Mark Barabak Photo: LA Times |
Mike Stratton, Colorado native, longtime Democratic strategists:
“It [Obamacare] glommed onto a lot of fears people have in the West about federal intrusion,” said Mike Stratton, a native Coloradan and longtime Democratic strategist. “From there it became part of a larger narrative, about big government and the IRS and Obama supposedly coming to take away your guns.”
Paul Harstad, Colorado-based Democratic pollster, worked for Obama’s presidential campaign:
“It is the hysteria and distortions of the right-wing media and Koch brothers apparatus and Republican officeholders that have polarized and alienated some. This is the same crowd that blindly denies climate change, appeals to bias against minorities and gays, doubts Obama’s citizenship and legitimacy and often won't even affirm evolution.”
Dick Wadhams, former Colorado Republican Party chairman agreed:
“To win, he said, Republicans will have to nominate someone with greater appeal, especially among women and minorities, than John McCain or Mitt Romney, the party’s last two nominees.
‘We can win with the right kind of candidates,’ said Wadhams, who has fought within his party to expand the outreach to Latinos and other minorities and tone down some of the harsher rhetoric surrounding issues like immigration. ‘A candidate who represents the future, who can articulate a Republican agenda in a way that attracts voters and doesn’t repel them.’”
Governor Hickenlooper:
“Colorado Gov. John Hickenlooper, a Democrat who survived a tough 2014 reelection fight even as Republicans knocked off the state’s senior U.S. senator, Mark Udall, said the winner here will be the candidate who can best ‘navigate toward the middle,’ regardless of party.

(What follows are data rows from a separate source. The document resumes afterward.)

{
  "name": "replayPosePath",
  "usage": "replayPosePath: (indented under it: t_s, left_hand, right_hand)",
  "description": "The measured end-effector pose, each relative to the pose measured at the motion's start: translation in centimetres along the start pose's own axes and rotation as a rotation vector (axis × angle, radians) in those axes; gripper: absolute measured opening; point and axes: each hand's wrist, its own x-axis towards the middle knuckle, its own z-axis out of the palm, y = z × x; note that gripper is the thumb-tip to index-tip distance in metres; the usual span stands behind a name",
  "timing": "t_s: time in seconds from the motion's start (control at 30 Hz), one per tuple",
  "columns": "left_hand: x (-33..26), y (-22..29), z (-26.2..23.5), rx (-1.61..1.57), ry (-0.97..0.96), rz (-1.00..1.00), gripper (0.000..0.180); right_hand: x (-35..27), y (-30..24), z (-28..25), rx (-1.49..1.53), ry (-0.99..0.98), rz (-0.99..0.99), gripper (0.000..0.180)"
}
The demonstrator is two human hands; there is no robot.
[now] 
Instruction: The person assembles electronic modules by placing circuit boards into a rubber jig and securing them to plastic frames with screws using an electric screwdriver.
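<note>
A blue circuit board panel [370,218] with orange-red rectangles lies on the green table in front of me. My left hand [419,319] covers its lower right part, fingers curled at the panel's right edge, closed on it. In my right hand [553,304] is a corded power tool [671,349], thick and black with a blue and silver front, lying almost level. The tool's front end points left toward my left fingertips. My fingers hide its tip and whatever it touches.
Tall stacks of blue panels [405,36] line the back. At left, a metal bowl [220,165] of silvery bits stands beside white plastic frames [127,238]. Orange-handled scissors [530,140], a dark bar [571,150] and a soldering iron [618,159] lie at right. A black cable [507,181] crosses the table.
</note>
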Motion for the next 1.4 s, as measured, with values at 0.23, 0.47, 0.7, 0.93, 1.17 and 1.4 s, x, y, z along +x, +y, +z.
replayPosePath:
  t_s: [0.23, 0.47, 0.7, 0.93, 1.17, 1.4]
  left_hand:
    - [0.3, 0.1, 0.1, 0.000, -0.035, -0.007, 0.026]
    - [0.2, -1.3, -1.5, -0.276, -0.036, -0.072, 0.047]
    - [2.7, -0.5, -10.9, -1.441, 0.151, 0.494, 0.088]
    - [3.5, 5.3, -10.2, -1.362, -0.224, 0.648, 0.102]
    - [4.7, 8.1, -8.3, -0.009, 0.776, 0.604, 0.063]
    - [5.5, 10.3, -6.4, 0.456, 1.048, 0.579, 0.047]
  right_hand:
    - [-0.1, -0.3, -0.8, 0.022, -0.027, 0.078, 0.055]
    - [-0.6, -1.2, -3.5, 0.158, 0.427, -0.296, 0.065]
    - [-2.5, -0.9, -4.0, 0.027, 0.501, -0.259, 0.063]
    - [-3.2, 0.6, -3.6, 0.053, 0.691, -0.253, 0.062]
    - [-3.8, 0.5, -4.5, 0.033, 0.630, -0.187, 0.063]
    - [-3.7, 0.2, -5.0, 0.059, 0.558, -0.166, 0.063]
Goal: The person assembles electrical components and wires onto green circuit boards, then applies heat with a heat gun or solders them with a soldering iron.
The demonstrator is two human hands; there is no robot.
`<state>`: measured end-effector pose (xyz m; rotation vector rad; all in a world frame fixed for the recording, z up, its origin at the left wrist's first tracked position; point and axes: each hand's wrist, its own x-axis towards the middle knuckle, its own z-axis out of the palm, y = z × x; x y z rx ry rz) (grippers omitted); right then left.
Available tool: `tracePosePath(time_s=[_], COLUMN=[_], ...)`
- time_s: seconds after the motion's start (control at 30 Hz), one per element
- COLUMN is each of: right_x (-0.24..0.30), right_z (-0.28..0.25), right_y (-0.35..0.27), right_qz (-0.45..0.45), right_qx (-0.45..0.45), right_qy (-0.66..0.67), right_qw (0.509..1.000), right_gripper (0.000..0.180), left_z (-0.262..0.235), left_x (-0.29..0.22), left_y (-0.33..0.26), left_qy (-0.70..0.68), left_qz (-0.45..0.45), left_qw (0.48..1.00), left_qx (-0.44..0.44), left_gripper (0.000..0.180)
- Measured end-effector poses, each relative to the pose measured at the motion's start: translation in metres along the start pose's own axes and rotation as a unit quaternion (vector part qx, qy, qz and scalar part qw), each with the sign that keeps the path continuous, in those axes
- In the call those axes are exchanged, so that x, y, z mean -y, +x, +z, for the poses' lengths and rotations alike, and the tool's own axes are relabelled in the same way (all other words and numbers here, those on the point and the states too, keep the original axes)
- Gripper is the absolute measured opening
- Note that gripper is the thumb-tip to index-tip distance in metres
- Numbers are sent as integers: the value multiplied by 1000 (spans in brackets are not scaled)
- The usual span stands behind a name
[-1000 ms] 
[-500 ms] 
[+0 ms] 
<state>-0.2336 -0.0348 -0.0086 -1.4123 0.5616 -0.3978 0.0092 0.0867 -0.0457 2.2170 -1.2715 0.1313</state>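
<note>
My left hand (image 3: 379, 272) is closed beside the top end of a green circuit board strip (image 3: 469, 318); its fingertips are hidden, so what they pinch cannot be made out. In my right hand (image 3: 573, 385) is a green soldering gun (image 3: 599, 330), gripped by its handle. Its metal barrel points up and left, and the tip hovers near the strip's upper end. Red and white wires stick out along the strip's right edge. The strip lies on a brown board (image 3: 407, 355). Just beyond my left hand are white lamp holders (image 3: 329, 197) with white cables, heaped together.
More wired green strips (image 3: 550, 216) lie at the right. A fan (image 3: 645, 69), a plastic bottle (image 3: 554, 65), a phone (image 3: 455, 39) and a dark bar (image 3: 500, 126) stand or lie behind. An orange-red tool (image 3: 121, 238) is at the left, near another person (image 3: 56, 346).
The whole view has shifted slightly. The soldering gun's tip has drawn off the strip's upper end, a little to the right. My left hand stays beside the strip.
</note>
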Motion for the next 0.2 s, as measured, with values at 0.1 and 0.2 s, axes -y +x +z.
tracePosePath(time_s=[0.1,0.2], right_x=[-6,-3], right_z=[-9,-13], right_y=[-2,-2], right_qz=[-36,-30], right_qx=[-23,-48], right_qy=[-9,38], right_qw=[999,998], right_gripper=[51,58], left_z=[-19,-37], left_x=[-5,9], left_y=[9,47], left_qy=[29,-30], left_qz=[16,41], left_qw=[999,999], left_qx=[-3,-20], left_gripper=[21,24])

‘We’re one-third Republican, one-third Democratic and one-third independent,’ he noted in an interview. ‘There’s a lot of negotiation that has to go on.’
That, Hickenlooper said, is how things work in the West.”
I was quoted saying:
“But even some defenders lay a portion of the blame on Obama and his policies, especially the enactment of sweeping healthcare legislation, which they said did more than anything to undermine his image as a less activist, more moderate style of Democrat – especially after the law’s botched rollout. Floyd Ciruli, a nonpartisan Denver pollster who has charted decades of Colorado public opinion, said Obama’s support collapsed during the fight over healthcare and, though he carried the state in his 2012 reelection campaign, never recovered.”